— What to produce —
Only text lines belong in the answer: the lines from the first one in the records through the line with "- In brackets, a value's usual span", copied exactly.

Records from a data source:
○ ○ ○ ○ ○ ○ ○

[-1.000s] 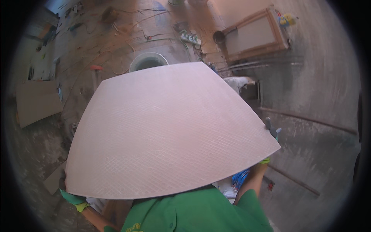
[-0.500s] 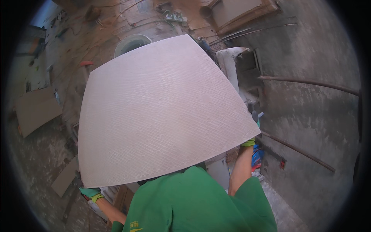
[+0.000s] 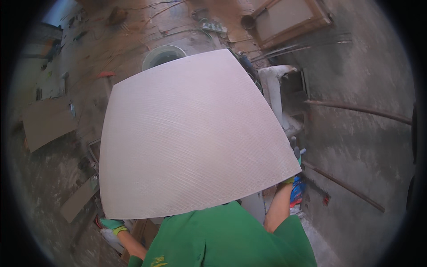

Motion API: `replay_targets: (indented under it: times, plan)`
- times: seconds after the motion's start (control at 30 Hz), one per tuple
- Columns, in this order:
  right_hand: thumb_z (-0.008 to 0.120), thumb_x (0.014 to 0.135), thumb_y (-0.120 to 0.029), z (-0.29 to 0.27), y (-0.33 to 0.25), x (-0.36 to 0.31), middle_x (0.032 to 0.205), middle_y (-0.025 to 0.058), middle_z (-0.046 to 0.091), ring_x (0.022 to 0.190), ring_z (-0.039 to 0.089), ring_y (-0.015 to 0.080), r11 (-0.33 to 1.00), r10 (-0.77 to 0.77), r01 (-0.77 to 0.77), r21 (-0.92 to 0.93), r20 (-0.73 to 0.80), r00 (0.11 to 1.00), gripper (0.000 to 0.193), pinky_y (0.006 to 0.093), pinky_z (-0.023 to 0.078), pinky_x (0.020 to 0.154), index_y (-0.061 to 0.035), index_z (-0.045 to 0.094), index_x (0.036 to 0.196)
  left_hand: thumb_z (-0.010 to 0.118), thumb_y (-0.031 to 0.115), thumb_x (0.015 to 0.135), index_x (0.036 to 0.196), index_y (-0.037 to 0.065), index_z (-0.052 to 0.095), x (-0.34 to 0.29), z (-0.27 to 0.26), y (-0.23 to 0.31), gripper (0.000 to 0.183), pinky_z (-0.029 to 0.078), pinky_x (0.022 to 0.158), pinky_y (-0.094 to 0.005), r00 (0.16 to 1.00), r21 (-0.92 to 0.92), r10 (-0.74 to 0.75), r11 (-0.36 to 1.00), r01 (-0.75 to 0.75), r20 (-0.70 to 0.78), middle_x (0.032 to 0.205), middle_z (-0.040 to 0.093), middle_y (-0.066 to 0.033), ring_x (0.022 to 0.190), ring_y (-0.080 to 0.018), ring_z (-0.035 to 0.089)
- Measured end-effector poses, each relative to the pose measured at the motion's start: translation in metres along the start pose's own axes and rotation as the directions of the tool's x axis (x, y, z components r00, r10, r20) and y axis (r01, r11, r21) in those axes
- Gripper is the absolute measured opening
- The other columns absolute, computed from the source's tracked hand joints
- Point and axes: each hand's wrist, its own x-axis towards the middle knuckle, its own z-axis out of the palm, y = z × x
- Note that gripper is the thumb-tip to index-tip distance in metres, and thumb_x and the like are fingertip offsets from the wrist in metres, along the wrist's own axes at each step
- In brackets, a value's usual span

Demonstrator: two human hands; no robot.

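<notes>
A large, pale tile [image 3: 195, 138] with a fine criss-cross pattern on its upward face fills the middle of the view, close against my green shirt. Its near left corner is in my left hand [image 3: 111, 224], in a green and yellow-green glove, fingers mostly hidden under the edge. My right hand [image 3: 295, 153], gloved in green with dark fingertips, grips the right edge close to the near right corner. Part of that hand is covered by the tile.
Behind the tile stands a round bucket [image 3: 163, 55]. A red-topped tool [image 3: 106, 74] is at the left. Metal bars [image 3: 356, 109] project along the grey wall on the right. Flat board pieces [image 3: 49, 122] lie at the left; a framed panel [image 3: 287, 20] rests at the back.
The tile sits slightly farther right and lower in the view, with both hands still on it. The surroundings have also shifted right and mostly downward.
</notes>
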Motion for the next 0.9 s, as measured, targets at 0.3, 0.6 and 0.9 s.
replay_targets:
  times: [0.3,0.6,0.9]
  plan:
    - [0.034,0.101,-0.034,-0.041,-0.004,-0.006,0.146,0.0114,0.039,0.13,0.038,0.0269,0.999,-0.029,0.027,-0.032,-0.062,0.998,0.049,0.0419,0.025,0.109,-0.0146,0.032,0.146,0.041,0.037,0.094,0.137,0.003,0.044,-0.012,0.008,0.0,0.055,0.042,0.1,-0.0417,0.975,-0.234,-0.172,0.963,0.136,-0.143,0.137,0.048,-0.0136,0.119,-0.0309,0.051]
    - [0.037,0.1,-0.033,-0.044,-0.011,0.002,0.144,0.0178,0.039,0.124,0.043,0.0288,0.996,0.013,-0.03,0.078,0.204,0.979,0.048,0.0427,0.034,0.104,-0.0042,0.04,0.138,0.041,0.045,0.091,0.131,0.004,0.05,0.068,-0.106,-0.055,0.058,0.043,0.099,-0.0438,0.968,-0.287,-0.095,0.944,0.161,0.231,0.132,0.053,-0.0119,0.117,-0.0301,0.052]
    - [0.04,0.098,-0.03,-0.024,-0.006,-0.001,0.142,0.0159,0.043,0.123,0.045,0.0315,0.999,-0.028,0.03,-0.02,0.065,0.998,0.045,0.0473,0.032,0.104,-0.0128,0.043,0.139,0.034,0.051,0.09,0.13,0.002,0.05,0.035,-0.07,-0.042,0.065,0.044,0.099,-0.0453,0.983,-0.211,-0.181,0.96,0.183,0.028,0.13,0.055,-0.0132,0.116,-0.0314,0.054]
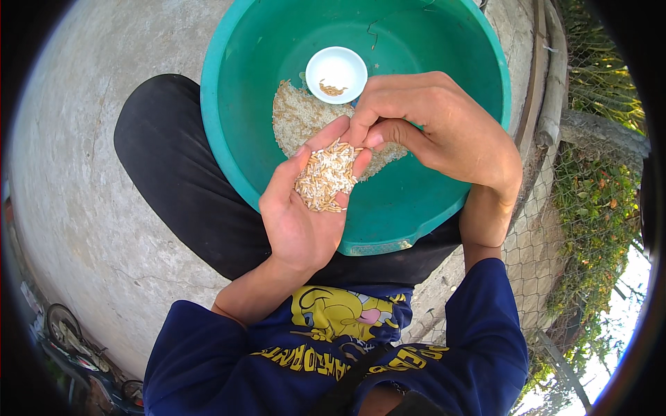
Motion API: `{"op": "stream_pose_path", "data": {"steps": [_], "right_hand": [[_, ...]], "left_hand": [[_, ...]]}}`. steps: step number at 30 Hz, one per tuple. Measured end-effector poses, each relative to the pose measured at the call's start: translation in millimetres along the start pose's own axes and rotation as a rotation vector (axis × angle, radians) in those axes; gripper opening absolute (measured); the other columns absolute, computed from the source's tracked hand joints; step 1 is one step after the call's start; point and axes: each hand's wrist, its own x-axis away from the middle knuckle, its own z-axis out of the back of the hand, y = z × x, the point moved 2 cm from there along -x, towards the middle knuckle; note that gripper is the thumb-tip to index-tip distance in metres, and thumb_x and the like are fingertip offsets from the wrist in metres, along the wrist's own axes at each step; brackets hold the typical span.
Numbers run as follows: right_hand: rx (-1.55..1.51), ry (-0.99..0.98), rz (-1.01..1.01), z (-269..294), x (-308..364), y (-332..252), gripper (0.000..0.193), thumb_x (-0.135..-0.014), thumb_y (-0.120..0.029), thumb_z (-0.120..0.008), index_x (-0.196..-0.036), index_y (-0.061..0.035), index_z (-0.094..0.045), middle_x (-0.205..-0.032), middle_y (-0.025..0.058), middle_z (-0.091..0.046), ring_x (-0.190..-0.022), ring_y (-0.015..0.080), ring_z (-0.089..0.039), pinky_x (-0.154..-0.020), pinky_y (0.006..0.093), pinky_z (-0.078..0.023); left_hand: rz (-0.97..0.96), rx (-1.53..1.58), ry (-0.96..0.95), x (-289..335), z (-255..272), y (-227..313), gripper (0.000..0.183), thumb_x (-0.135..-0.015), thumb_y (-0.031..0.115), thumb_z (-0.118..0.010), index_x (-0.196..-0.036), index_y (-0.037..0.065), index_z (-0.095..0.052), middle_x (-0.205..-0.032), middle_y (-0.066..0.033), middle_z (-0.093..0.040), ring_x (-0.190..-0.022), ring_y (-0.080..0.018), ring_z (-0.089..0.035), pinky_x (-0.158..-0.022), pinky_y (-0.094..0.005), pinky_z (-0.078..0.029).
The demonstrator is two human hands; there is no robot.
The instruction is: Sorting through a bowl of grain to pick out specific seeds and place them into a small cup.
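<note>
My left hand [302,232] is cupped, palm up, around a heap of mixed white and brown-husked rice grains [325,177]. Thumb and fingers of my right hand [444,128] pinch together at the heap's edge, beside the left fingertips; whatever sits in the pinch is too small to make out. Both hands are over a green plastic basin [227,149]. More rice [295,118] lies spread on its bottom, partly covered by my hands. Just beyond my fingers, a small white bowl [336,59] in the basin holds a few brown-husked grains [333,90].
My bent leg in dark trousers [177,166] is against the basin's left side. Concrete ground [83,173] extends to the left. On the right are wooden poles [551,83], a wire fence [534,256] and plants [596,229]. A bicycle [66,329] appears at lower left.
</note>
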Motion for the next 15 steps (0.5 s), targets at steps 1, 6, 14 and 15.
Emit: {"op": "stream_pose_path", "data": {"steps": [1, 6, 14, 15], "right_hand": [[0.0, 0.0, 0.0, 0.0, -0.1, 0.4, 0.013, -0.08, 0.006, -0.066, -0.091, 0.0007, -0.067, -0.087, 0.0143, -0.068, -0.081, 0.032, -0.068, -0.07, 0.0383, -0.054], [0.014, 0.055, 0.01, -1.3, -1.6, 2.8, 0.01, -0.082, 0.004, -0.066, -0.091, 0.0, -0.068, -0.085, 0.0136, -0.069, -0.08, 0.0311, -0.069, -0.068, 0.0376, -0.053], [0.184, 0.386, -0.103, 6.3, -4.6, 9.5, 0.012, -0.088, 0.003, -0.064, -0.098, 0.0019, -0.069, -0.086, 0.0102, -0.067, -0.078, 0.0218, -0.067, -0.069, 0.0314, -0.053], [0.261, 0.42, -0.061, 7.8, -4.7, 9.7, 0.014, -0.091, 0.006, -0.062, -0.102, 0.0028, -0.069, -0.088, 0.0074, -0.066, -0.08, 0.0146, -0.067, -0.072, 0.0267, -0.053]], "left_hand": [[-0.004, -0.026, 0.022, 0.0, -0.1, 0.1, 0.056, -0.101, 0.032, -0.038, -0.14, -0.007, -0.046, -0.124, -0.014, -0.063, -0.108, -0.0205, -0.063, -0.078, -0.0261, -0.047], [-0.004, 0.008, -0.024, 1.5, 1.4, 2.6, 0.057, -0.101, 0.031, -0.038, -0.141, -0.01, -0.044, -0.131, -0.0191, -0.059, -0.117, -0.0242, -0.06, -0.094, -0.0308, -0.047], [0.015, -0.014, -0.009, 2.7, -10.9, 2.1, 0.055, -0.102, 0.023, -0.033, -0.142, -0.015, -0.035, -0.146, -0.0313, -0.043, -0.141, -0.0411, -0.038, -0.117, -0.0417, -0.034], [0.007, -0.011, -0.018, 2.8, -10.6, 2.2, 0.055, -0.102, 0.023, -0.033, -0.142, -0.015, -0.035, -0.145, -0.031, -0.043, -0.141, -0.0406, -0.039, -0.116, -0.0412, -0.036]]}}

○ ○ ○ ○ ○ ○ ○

— Task response —
[-1.000s] 
[-0.500s] 
[+0.000s] 

Motion API: `replay_targets: (indented under it: times, plan)`
- times: seconds after the motion's start (control at 30 Hz), one per tuple
- Columns, in this order:
  right_hand: thumb_z (-0.008 to 0.120), thumb_x (0.014 to 0.135), thumb_y (-0.120 to 0.029), z (-0.29 to 0.27), y (-0.33 to 0.25), x (-0.36 to 0.31), middle_x (0.032 to 0.205), middle_y (-0.025 to 0.058), middle_z (-0.046 to 0.091), ring_x (0.022 to 0.190), ring_z (-0.039 to 0.089), ring_y (-0.015 to 0.080), r11 (-0.33 to 1.00), r10 (-0.77 to 0.77), r01 (-0.77 to 0.77), r21 (-0.92 to 0.93), r20 (-0.73 to 0.80), r00 (0.11 to 1.00), gripper (0.000 to 0.193), pinky_y (0.006 to 0.093), pinky_z (-0.023 to 0.078), pinky_x (0.020 to 0.154), index_y (-0.061 to 0.035), index_z (-0.045 to 0.094), index_x (0.036 to 0.196)
  left_hand: thumb_z (-0.010 to 0.118), thumb_y (-0.031 to 0.115), thumb_x (0.015 to 0.135), index_x (0.036 to 0.196), index_y (-0.037 to 0.065), index_z (-0.052 to 0.095), x (-0.34 to 0.29), z (-0.27 to 0.26), y (-0.23 to 0.31), gripper (0.000 to 0.183), pinky_z (-0.029 to 0.078), pinky_x (0.022 to 0.158), pinky_y (-0.094 to 0.005), r00 (0.16 to 1.00), r21 (-0.92 to 0.92), r10 (-0.74 to 0.75), r11 (-0.36 to 1.00), r01 (-0.75 to 0.75), r20 (-0.70 to 0.78), middle_x (0.032 to 0.205), middle_z (-0.040 to 0.093), middle_y (-0.066 to 0.033), ring_x (0.022 to 0.190), ring_y (-0.080 to 0.018), ring_z (-0.035 to 0.089)
- Measured end-effector poses, each relative to the pose measured at the motion's start: translation in metres along the start pose's own axes and rotation as the directions of the tool's x axis (x, y, z components r00, r10, r20) and y axis (r01, r11, r21) in those axes
- Gripper is the absolute measured opening
- The other columns absolute, computed from the source's tracked hand joints
- Point and axes: each hand's wrist, its own x-axis towards the middle knuckle, its own z-axis out of the palm, y = z × x
- Note that gripper is the thumb-tip to index-tip distance in metres, and thumb_x and the like are fingertip offsets from the wrist in metres, along the wrist's own axes at each step
- In brackets, a value's usual span

Here the output is complete.